Intuitive Surgical, Inc., Global Health Economics and Outcomes Research, Sunnyvale, CA, USA.
Epidemiol Methods. 2023 Nov 10;12(1):20230018. doi: 10.1515/em-2023-0018. eCollection 2023 Jan.
An important step in preparing data for statistical analysis is outlier detection and removal, yet no gold standard exists in current literature. The objective of this study is to identify the ideal decision test using the National Health and Nutrition Examination Survey (NHANES) 2017-2018 dietary data.
We conducted a secondary analysis of NHANES 24-h dietary recalls, considering the survey's multi-stage cluster design. Six outlier detection and removal strategies were assessed by evaluating the decision tests' impact on the Pearson's correlation coefficient among macronutrients. Furthermore, we assessed changes in the effect size estimates based on pre-defined sample sizes. The data were collected as part of the 2017-2018 24-h dietary recall among adult participants (N=4,893).
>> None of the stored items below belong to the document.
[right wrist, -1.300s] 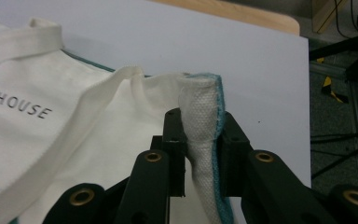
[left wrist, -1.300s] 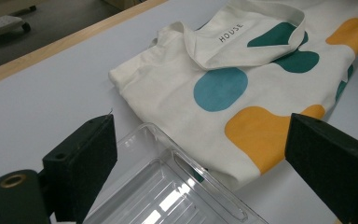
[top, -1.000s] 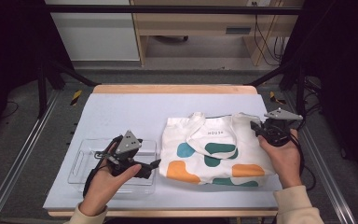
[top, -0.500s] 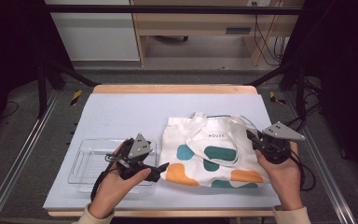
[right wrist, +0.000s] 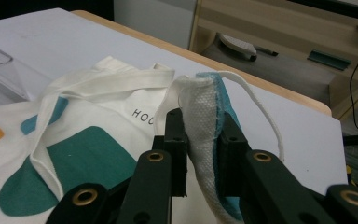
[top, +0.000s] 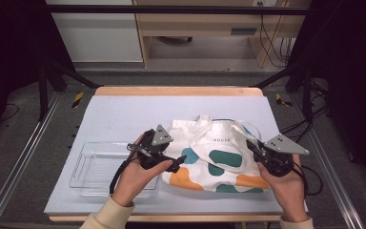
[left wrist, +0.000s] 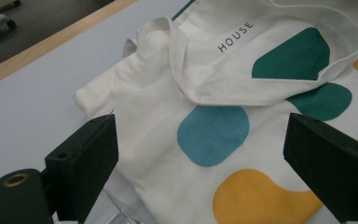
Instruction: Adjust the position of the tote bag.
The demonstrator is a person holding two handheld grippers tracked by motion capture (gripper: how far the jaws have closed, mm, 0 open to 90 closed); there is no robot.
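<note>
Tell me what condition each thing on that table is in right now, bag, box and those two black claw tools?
Tote bag: lying flat and rumpled on the table, handles loose on top, right edge pinched.
Clear plastic tray: upright, nothing visible inside.
Left gripper: open, fingers spread over the bag's left edge, not pressing it.
Right gripper: shut on a fold of the bag's edge.

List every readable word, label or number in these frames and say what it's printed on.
"HOUSE": dark capitals on the cream tote bag, above its teal patch, clear in the left gripper view.
"HO": the same word in the right gripper view, cut off by the fabric fold.
Nothing else is readable.
</note>
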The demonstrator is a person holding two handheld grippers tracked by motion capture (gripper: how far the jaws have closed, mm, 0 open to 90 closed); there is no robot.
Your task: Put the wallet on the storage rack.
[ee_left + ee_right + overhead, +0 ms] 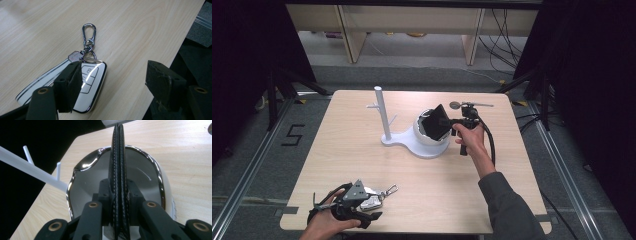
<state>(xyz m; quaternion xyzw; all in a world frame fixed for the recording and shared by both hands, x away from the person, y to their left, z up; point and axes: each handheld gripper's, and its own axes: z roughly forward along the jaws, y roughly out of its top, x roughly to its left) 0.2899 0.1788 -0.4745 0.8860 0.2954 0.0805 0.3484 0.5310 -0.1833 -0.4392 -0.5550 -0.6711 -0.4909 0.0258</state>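
Note:
My right gripper (449, 122) is shut on a black leather wallet (435, 121), which it holds on edge over a white bowl with a chrome rim (426, 141). In the right gripper view the stitched edge of the wallet (118, 165) stands upright between the jaws of the right gripper (118, 193), above the bowl's rim (156, 168). Near the front left of the table, my left gripper (371, 210) is open beside a white car key fob (372, 199). In the left gripper view the key fob (91, 82) lies partly under one jaw, with its carabiner (89, 31) and a white strap (42, 78).
The bowl belongs to a white stand with a tall pole (382, 112) and short pegs. A small metal object with a round end (455, 105) lies behind the right gripper. The table's front edge (160, 50) runs close to the key fob.

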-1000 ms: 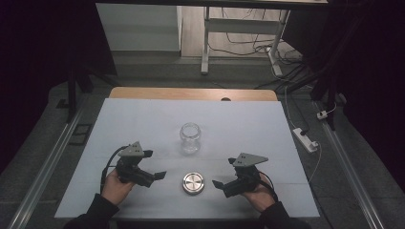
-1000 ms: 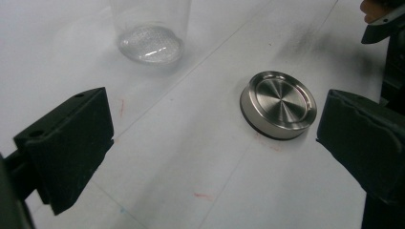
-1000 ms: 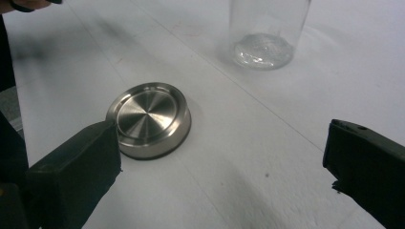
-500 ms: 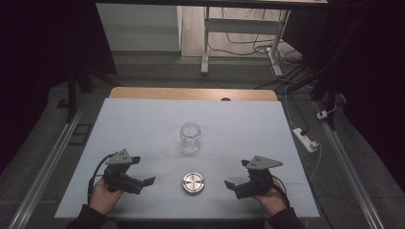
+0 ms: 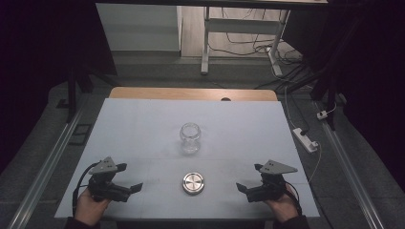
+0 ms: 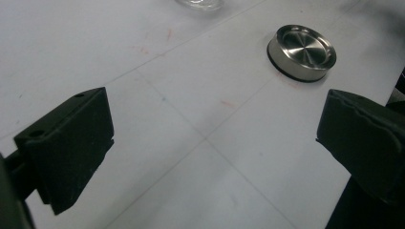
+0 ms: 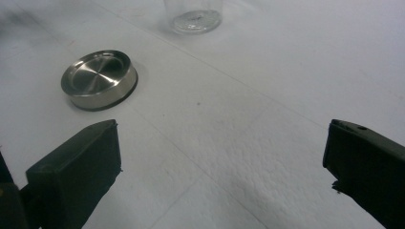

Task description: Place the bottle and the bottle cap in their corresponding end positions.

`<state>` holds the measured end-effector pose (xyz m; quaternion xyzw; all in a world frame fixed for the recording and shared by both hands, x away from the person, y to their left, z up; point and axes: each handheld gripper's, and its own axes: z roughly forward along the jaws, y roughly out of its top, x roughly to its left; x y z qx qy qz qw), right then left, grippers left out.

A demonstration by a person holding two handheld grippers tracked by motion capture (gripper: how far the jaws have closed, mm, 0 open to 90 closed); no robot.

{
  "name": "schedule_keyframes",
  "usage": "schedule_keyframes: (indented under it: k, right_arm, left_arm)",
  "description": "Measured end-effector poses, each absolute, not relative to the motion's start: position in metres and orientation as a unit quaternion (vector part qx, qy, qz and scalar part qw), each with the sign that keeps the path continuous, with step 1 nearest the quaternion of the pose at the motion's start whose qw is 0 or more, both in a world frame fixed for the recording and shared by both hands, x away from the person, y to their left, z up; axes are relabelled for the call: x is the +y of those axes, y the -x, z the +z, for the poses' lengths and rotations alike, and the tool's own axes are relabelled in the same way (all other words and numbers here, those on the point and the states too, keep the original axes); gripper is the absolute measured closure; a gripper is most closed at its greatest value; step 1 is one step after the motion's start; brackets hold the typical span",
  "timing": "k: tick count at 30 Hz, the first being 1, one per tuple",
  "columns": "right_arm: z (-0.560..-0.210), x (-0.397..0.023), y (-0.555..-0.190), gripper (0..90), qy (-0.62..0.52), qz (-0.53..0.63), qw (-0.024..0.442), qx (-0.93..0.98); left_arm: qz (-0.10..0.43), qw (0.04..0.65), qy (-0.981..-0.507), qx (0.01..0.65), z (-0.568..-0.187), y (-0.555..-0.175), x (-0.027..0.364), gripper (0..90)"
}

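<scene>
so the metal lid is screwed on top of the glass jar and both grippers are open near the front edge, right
Not quite. The metal lid lies flat on the table, apart from the glass jar and nearer the person, as the high view shows. The jar stands open. The left gripper and right gripper are indeed open near the front edge.

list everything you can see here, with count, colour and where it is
glass jar: 1, clear, lidless, upright near the table's middle
metal lid: 1, silver with a dark lower rim, flat on the table nearer the person than the jar, apart from it
table: 1, white top with a wooden far edge
power strip: 1, white, on the floor right of the table
metal frame leg: 1, pale, on the floor beyond the table
left gripper: 1, black, jaws open, near table edge left of the lid
right gripper: 1, black, jaws open, near table edge right of the lid
hands: 2, one behind each gripper
</scene>
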<state>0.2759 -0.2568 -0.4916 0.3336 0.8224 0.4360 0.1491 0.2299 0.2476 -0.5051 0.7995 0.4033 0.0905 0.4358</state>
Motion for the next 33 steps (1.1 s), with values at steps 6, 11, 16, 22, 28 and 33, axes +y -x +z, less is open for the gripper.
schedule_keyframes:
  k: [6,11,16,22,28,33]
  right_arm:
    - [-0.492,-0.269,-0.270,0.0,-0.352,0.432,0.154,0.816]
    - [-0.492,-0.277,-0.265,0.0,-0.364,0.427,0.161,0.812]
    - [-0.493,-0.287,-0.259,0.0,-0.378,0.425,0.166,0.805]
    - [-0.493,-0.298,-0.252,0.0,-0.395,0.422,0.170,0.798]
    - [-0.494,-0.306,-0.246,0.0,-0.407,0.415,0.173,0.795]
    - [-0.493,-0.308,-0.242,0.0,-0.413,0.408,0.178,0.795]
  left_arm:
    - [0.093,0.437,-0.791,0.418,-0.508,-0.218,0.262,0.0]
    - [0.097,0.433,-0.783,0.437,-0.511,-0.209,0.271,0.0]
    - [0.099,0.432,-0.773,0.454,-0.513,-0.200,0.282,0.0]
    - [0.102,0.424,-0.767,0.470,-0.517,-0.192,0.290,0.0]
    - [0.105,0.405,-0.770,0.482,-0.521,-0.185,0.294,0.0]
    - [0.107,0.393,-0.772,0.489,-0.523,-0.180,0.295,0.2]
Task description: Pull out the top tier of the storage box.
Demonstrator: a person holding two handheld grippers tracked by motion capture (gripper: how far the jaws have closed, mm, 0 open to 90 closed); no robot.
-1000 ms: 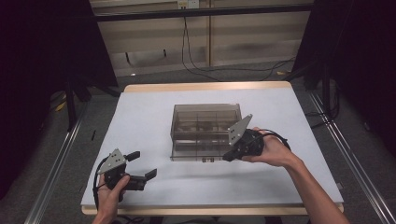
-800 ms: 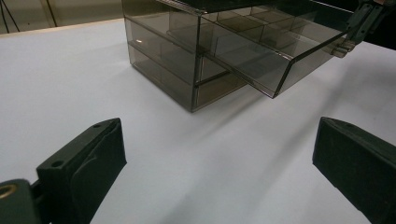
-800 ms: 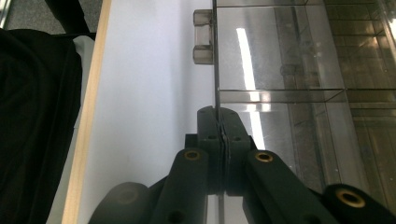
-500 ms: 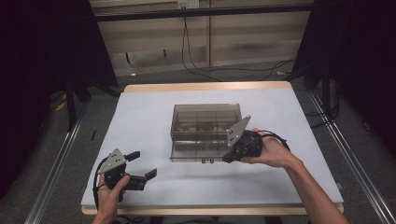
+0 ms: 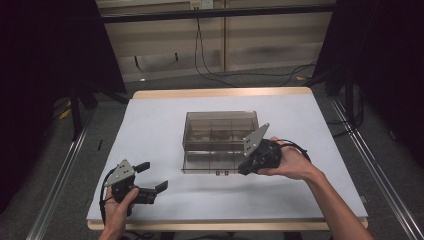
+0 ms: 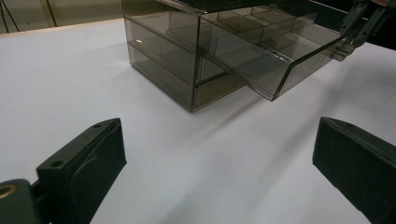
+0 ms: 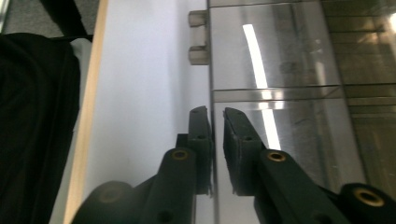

Effect estimate changes for macronutrients varied from 6.5 % for protein to 39.3 % for alcohol across all decision tests. The largest proportion of outliers removed was 4.0 % in the large sample size, for the decision test, >2 standard deviations from the mean. The smallest sample size, particularly for alcohol analysis, was most affected by the six decision tests when compared to no decision test.
This study, the first to use 2017-2018 NHANES dietary data for outlier evaluation, emphasizes the importance of selecting an appropriate decision test considering factors such as statistical power, sample size, normality assumptions, the proportion of data removed, effect estimate changes, and the consistency of estimates across sample sizes. We recommend the use of non-parametric tests for non-normally distributed variables of interest.
在为统计分析准备数据时,一个重要步骤是异常值检测与去除,但当前文献中不存在金标准。本研究的目的是使用2017 - 2018年美国国家健康与营养检查调查(NHANES)的饮食数据确定理想的决策检验方法。
我们对NHANES的24小时饮食回忆进行了二次分析,考虑了该调查的多阶段整群设计。通过评估决策检验对宏量营养素之间皮尔逊相关系数的影响,评估了六种异常值检测与去除策略。此外,我们根据预先定义的样本量评估了效应量估计值的变化。这些数据是作为2017 - 2018年成年参与者24小时饮食回忆的一部分收集的(N = 4893)。
在所有决策检验中,宏量营养素的效应估计值变化范围从蛋白质的6.5%到酒精的39.3%。对于“大于均值2个标准差”的决策检验,在大样本量中去除的异常值比例最大,为4.0%。与不进行决策检验相比,最小样本量,特别是对于酒精分析,受六种决策检验的影响最大。
本研究首次使用2017 - 2018年NHANES饮食数据进行异常值评估,强调了在选择合适的决策检验时考虑统计功效、样本量、正态性假设、去除的数据比例、效应估计值变化以及不同样本量估计值的一致性等因素的重要性。我们建议对感兴趣的非正态分布变量使用非参数检验。